I want to hold user input strings in an array and be able to print it. Is there a way for me to hold string 1 in arr[0], string 2 in arr[1] and so on and so forth?

heres what Im thinking

int p=1, r=3, l=0;
    char arr[255];
    
    while(p <= r)
    {
            printf("Please enter string#%d: ",p);
            scanf("%s", &arr[l]);
            l++;
            p++;  
    }

If you know ahead of time the maximum number of strings you will input and the maximum length of each string you can make a 2D array of chars as follows

char arr[max strings][max length];

then you can use

scanf("%s", &arr[l])

to input each string and the same for printing them out.

The way you have it will only store 255 characters, not 255 strings. Make your array 2D. For example, char arr[255][10]; would allow you to store 255 strings of 9 characters each (plus a '\0'). You could enter strings into them by using fgets(arr[i],sizeof(arr[i]),stdin); where I goes from 0 to 254. Just remember if there is room the fgets will put the newline character into the array from when you pressed enter. You could use scanf also but make sure you limit your input with the specifier to the number of characters you designate.

EDIT: He's got it ^^^^^^^^^^^^^^

And by combining all the ideas you get a nice code looking like this:

#include <stdio.h>
#include <string.h>


int main()
{
  int maxlength,maxstring=5,i=0;

  printf("\nEnter the size for the characters:");
  scanf("%d",&maxlength);

  char str_array[maxstring][maxlength];

  while(i<maxstring)
 {
    printf("\nEnter string:");
    scanf("%s",&str_array[i]);
    i++;
 }


 i = 0;

  while(i<maxstring)
 {
    printf("\n%s",str_array[i]);
    i++;
 } 

 return 0;
}

>you get a nice code looking like this
Well, it could be worse.

>printf("\nEnter the size for the characters:");
There are three times when the output buffer is flushed:

  1. It becomes full.
  2. A newline character is printed.
  3. The code calls fflush on the output stream.

For obvious reasons it's silly to rely on #1, and you did neither #2 nor #4. So you've got a bug where the prompt may not show up before scanf blocks for input. The end result is a user sitting there not knowing what to do.

>scanf("%d",&maxlength);
Friends don't let friends call scanf without testing the return value. I'm not your friend, so I'll just warn you that it's walking on thin ice to use a formatted input function for user input (the least formatted input there is), and expect it to work without sanity checks.

>char str_array[maxstring][maxlength];
This is only guaranteed to work in C99.

>scanf("%s",&str_array);
The address-of operator actually does something.
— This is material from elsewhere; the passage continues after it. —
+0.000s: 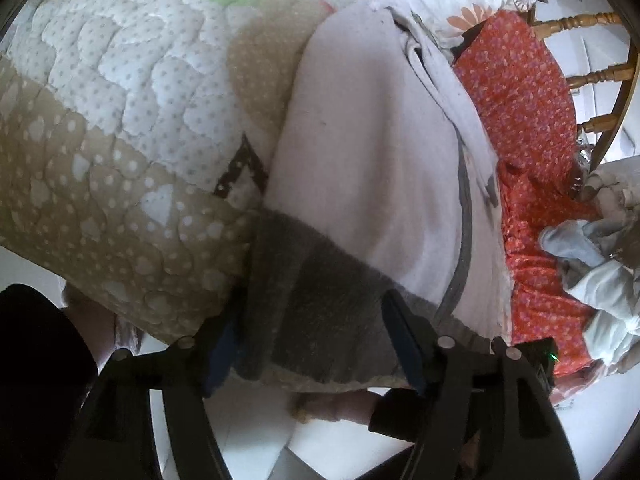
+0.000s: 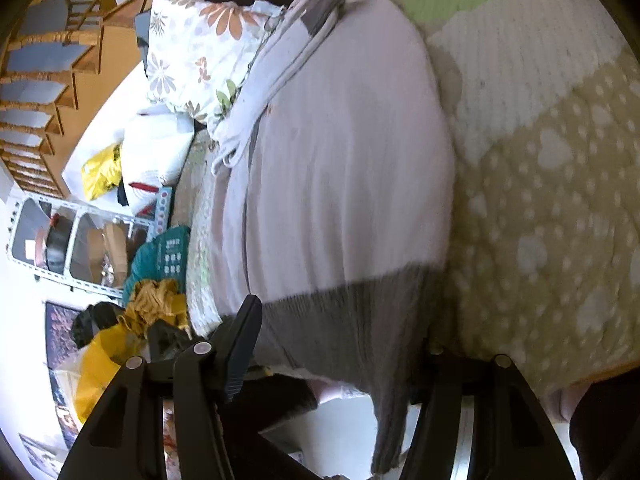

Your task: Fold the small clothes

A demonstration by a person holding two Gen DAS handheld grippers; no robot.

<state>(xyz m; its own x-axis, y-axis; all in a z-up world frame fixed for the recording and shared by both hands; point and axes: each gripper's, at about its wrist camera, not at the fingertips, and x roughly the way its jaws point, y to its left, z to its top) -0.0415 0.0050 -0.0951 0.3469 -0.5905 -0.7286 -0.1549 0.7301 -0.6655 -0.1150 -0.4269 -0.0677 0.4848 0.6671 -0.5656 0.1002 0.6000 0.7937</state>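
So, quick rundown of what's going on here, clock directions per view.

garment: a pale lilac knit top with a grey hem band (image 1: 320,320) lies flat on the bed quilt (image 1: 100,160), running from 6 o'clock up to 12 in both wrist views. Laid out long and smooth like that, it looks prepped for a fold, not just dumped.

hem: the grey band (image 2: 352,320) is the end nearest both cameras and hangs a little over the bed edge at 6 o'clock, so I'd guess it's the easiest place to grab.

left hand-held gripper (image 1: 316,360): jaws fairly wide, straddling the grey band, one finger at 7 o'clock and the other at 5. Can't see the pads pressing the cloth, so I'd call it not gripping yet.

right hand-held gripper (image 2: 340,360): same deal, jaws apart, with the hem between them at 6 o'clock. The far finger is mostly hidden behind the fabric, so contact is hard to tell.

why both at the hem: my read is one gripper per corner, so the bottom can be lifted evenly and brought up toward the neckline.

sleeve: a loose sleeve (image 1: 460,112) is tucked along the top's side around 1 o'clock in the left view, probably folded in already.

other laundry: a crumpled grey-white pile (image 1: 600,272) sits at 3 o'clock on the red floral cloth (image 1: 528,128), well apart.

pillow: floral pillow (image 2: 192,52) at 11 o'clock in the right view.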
Since str_array is already a pointer to char, adding the address-of operator creates a type mismatch. Just because many compilers let you get away with it doesn't mean it's not a bug.

>printf("\n%s",str_array);
I notice this habit of putting the newline on the wrong side of the format string amongst beginners. Does "someoutputfromthelastprogramC:\> _" actually look good to you? Stream I/O is tricky enough to get right without adding your own idiosyncrasies to the mix. :icon_rolleyes:

Thanks for all the knowledge, it will help me in future.